Italy’s coalition has potential to drive EU into a depression
DESPITE the 11th-hour agreement to form a new government in Rome, Italy still has the potential to send Europe into depression if the costly promises made in the election campaign are kept and long overdue and difficult reforms further postponed.
The Italian government debt is 130pc of GDP. If the financial markets lost confidence in an Italian government’s ability or willingness to service and roll over this debt, there could be a rapid series of events leading to Italy’s exit from the euro and widespread loss of confidence in the bonds of indebted countries.
What could trigger this?
The parties in the new Italian coalition government, Five Star and the League, promised during the election to reverse a recent VAT increase (cost €12.5bn); to introduce a flat tax (€50bn); to introduce a basic income (€17bn); and to scrap a recent pension reform (€8bn).
These measures could bring the budget deficit from its present 1.9pc of GDP to a staggering 7pc of GDP. That would create a financial crisis. It would break EU rules too.
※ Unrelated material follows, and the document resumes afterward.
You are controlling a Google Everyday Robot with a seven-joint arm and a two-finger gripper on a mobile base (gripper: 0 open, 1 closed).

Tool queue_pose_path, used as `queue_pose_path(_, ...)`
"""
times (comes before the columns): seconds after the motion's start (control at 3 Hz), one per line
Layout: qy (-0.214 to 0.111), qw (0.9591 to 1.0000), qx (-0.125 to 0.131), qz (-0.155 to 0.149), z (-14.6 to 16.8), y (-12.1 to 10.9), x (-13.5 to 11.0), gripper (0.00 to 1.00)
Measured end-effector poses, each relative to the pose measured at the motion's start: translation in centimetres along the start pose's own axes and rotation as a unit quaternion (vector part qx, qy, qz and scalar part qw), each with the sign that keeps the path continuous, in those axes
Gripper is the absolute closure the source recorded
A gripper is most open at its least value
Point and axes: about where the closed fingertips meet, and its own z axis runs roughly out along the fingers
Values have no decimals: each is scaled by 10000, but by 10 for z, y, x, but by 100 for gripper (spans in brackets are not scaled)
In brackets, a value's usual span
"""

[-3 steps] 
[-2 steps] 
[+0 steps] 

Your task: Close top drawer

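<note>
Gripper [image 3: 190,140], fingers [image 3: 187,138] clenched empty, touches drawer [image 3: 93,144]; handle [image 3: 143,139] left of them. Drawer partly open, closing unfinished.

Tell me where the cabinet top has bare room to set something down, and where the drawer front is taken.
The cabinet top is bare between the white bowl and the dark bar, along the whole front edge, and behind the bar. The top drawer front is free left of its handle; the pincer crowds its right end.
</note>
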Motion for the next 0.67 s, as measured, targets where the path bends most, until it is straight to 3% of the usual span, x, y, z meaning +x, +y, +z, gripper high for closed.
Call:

It would also impoverish Italian voters. Despite years of low growth, the average Italian household still has more net wealth than the average German household. But a lot of that is tied up with the Italian banks and their bonds.
Overall, two-thirds of Italian government bonds are owned by Italian residents, including banks, so many households would be suddenly impoverished if these bonds were devalued. A sudden rise in interest rates in Italy would devalue bonds that had been issued at a lower rate of interest.
Some 48pc of bonds are held by Italian banks. A loss of confidence could destroy some banks’ capital base, leading to a run much like the Northern Rock situation in 2012.
The European Central Bank (ECB) could step in to stop such a crisis. It has power to buy Italian government bonds under its Outright Monetary Transactions (OMT) programme, but it can only be brought into operation if the Italian government has first applied for help and signed up to a tight austerity programme. The present administration would have difficulty agreeing as this would go against its election promises.
However, the ECB would have to
insist on the austerity measures otherwise it would be simply sending good money after bad, something that would not appeal to European taxpayers who are the ultimate owners of the ECB.
For the past 10 years, Italian politicians – including the parties who lost the recent general election as well as those who won – have been blaming the constraints of euro membership and the disciplines supposedly imposed by Brussels for the sluggish performance of their economy, and for the fact Italian wages are still far below what they were in 2007.
BUT, as a recent IMF study shows, the reasons for stagnant incomes in Italy are to be found in Italy itself, not in Brussels. Since 2000, the total factor productivity of the Italian economy has fallen by 6pc, whereas productivity in Spain has risen by
2pc and in France by 4pc. Since
2000, investment has risen by 10pc in Spain and by 20pc in France, while it has fallen by 15pc in Italy.
France and Spain are in the euro too, so membership does not explain Italy’s under-performance.
Italy’s problems derive from a number of factors. One is the big increase in spending and debt levels that took place in the 1980s.
Its administrative and legal systems have also inhibited the reallocation of Italian talent, money and effort from less productive to more productive activities.
The arteries of the Italian economy are blocked by a sluggish parliamentary and courts system, by out-of-date insolvency laws and by a bloated public sector. Wages are set centrally with little regard to the profitability of individual firms. A lot of capital is tied up in zombie businesses, many state-owned.
Reforms have been made to liberalise the labour market and the professions, but these will take time to yield results and are insufficient on their own.
Italy is a rapidly ageing society, so the proposed reversal of the recent pension reforms would worsen the situation. On the other hand, the new government’s flat tax and basic income proposals could, if combined with radical measures to combat tax evasion, remove tax shelters and improve work incentives and overall efficiency.
Euro membership has prevented Italy from using devaluation to restore competitiveness at the price of higher inflation.
Older Italians have benefited from this. Italian savers (mainly older people) have been protected from the devaluation of their savings, through inflation, that took place before the euro.
But the failure to free up the economy through structural reform has meant job seekers (mainly younger people) have suffered. Many talented young Italians have emigrated, some to Ireland.
The new government could tilt the balance in favour of young Italy, and attract those young people home if it combined its popular tax and welfare plans with much less popular but equally urgent reforms to administration, the courts, wage setting, insolvency and pensions.
The first big test will come in October when a budget has to be presented. That is when the new government’s real priorities will be revealed.